◆ **Task directions**
Only the lines below between the ones containing "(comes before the" and "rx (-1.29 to", inclusive, are to be reproduced, each exactly as it stands.

── Listed entries ──

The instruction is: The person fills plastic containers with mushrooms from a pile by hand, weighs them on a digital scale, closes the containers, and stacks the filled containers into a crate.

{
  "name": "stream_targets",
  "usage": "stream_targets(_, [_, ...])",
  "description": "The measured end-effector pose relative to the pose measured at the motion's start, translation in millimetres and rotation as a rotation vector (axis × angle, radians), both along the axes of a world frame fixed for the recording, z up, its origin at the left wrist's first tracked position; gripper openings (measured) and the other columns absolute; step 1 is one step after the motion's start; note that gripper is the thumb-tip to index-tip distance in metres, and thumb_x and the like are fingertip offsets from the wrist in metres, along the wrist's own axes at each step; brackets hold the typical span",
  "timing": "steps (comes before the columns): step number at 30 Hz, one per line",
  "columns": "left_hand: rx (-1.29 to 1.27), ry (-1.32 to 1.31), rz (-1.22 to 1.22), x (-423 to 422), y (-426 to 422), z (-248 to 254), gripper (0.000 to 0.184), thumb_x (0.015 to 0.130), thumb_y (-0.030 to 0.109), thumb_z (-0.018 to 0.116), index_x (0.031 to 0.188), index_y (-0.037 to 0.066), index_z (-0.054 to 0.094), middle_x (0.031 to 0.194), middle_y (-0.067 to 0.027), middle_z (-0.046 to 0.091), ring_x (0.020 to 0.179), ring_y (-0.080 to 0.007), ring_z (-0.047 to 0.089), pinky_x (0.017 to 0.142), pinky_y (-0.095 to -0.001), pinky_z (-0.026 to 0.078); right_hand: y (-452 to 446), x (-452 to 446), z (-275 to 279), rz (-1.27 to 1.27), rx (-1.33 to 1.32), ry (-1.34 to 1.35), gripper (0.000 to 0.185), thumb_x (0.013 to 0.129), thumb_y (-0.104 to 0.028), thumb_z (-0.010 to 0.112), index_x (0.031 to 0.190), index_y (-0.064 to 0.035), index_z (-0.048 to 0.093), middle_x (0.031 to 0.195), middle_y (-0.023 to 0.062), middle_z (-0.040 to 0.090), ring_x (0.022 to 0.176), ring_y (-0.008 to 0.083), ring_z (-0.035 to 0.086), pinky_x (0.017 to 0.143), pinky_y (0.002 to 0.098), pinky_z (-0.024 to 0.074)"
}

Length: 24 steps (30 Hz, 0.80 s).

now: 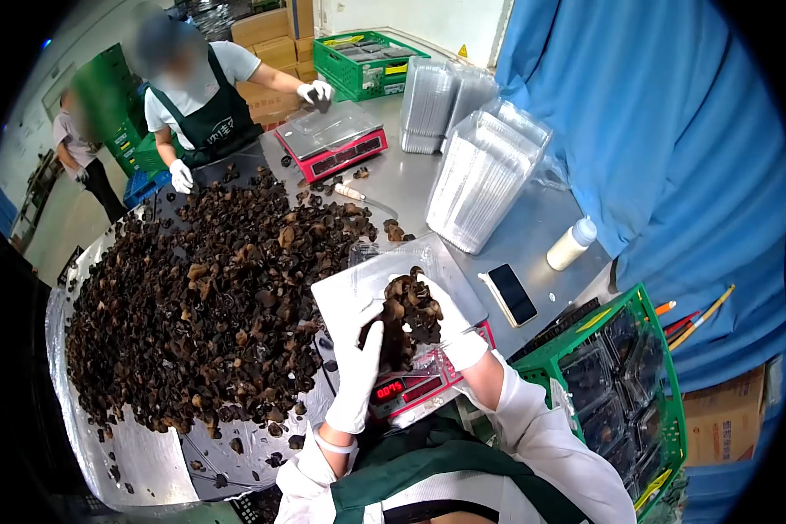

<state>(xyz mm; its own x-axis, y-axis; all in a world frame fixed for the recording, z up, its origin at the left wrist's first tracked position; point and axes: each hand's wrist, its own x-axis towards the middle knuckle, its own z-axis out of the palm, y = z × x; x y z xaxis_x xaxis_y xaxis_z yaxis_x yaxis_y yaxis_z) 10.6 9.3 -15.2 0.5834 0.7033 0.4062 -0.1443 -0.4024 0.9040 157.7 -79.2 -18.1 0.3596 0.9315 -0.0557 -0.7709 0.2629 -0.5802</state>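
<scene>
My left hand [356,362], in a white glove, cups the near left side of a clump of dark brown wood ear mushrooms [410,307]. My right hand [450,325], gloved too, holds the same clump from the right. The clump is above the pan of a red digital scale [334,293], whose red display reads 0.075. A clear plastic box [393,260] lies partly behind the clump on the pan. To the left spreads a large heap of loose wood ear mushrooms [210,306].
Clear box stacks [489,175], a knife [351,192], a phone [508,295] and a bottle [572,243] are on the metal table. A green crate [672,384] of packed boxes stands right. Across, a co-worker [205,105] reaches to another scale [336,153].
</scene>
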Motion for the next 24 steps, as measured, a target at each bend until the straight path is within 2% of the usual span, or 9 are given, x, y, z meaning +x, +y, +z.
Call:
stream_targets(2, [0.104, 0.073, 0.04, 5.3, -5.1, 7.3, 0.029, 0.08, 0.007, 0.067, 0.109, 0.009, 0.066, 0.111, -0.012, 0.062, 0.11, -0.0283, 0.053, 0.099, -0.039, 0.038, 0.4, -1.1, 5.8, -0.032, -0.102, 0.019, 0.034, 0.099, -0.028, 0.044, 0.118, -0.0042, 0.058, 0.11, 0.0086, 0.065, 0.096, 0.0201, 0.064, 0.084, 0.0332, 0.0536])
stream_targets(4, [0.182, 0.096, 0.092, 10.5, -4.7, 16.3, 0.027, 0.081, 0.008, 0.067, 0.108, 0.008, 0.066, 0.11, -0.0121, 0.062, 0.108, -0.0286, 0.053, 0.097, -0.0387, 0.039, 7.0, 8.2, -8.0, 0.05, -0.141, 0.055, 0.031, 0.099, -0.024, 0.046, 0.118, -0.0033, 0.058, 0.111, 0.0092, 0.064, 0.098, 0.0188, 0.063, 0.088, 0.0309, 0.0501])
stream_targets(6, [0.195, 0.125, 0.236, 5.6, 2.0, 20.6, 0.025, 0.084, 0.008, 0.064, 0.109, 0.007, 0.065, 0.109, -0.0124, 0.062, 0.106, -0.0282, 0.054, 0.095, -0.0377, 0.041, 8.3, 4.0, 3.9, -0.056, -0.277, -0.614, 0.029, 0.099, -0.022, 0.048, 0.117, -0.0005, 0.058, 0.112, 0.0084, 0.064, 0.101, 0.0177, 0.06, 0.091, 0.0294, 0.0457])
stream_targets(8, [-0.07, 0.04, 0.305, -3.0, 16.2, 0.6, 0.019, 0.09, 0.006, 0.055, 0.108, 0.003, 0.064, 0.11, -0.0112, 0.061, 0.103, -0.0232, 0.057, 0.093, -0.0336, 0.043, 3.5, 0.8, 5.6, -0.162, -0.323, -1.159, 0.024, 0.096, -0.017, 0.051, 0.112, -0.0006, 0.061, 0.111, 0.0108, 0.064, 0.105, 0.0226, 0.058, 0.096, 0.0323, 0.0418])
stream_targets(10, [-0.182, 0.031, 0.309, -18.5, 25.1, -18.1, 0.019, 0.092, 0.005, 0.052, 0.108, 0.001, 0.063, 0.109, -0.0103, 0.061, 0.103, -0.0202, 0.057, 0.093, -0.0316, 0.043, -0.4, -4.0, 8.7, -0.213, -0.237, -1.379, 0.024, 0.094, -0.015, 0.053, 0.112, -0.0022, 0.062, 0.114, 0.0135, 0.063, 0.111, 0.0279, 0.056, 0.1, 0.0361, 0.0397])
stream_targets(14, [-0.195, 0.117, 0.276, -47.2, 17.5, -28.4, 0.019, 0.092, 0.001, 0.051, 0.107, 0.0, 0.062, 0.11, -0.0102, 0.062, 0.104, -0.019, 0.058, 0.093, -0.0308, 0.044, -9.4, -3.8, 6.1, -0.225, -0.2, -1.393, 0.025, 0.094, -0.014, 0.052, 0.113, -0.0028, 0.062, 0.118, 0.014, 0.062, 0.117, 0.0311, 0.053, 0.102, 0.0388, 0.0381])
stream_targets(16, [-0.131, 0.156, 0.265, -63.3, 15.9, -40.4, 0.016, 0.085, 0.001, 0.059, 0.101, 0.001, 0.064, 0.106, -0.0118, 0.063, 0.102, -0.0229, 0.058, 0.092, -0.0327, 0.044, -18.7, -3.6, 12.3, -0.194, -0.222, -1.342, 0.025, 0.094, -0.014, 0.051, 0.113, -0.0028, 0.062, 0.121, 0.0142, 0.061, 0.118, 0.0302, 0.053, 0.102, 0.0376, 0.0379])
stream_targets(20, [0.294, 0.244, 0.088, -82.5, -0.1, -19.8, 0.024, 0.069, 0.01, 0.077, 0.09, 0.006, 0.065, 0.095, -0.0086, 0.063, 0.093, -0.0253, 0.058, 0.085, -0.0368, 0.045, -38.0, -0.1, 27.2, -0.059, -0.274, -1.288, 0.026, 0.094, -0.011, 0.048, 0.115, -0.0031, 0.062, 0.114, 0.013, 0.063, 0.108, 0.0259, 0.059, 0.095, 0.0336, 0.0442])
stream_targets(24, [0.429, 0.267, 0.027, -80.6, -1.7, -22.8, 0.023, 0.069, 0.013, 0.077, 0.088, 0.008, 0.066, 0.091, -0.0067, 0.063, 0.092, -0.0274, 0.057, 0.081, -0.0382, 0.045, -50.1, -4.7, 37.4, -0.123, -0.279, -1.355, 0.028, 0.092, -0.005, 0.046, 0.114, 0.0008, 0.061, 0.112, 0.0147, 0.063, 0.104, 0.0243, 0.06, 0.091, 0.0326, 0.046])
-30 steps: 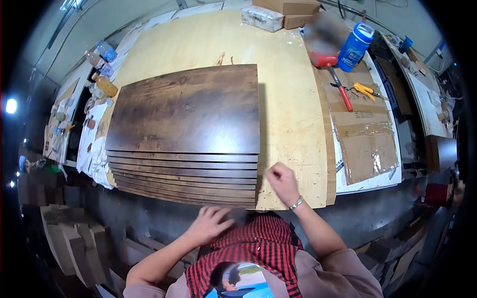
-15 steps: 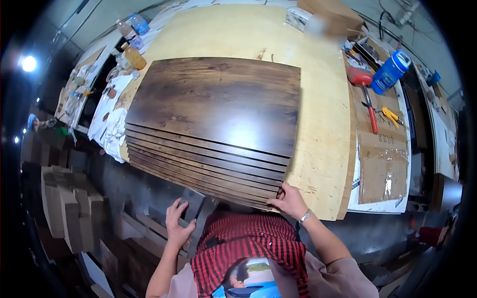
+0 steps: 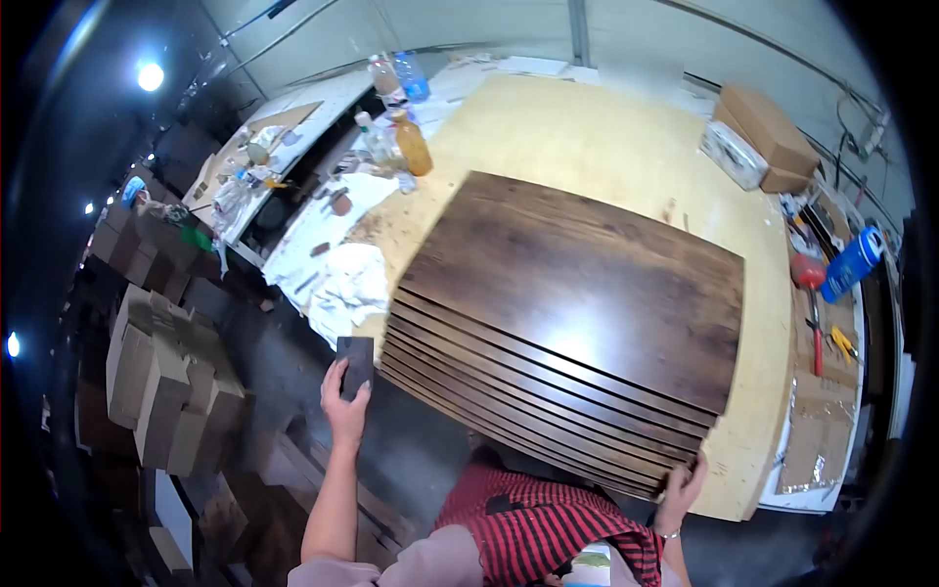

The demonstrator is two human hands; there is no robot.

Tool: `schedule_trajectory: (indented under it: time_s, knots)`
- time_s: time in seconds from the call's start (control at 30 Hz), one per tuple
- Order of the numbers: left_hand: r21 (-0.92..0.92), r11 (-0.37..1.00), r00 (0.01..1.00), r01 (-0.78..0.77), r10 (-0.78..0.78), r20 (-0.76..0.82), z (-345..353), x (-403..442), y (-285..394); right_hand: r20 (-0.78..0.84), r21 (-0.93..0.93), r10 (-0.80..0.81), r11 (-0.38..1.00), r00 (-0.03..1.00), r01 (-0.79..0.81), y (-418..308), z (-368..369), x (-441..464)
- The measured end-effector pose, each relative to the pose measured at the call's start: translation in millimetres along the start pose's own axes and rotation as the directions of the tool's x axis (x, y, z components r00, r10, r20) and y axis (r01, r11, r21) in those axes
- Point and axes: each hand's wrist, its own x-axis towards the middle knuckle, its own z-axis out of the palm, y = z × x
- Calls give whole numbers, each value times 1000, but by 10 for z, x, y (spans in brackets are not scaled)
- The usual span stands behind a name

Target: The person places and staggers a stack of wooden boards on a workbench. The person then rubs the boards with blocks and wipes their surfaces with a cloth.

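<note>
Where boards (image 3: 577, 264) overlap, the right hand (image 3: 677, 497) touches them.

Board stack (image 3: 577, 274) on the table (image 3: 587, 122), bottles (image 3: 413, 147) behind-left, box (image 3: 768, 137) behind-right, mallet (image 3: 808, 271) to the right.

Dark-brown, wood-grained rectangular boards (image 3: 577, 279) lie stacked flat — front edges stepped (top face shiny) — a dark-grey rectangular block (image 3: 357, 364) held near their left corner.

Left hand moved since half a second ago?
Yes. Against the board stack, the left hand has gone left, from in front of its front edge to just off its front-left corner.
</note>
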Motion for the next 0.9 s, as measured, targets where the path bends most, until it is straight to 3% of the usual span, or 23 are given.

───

◆ **Answer space**
  "timing": "steps (comes before the columns): step number at 30 Hz, one per line",
  "columns": "left_hand: rx (-1.29 to 1.27), ry (-1.32 to 1.31), rz (-1.22 to 1.22), x (-423 to 422), y (-426 to 422), z (-248 to 254), gripper (0.000 to 0.184), thumb_x (0.015 to 0.130), thumb_y (-0.030 to 0.109), thumb_z (-0.018 to 0.116), index_x (0.031 to 0.188), index_y (-0.037 to 0.066), index_z (-0.054 to 0.094), middle_x (0.031 to 0.194), middle_y (-0.067 to 0.027), middle_z (-0.046 to 0.091), ring_x (0.020 to 0.179), ring_y (-0.080 to 0.007), ring_z (-0.047 to 0.089), pinky_x (0.017 to 0.142), pinky_y (-0.095 to -0.001), pinky_z (-0.026 to 0.078); right_hand: y (-452 to 446), x (-452 to 446), z (-275 to 279), rz (-1.27 to 1.27), rx (-1.33 to 1.32), ry (-1.34 to 1.35), gripper (0.000 to 0.185), thumb_x (0.013 to 0.129), thumb_y (-0.104 to 0.028), thumb_z (-0.010 to 0.112), index_x (0.031 to 0.190), index_y (-0.064 to 0.035), index_z (-0.048 to 0.093), middle_x (0.031 to 0.195), middle_y (-0.023 to 0.062), middle_z (-0.040 to 0.090), ring_x (0.022 to 0.176), ring_y (-0.008 to 0.083), ring_z (-0.035 to 0.086), pinky_x (0.017 to 0.143), pinky_y (0.002 to 0.098), pinky_z (-0.024 to 0.074)"

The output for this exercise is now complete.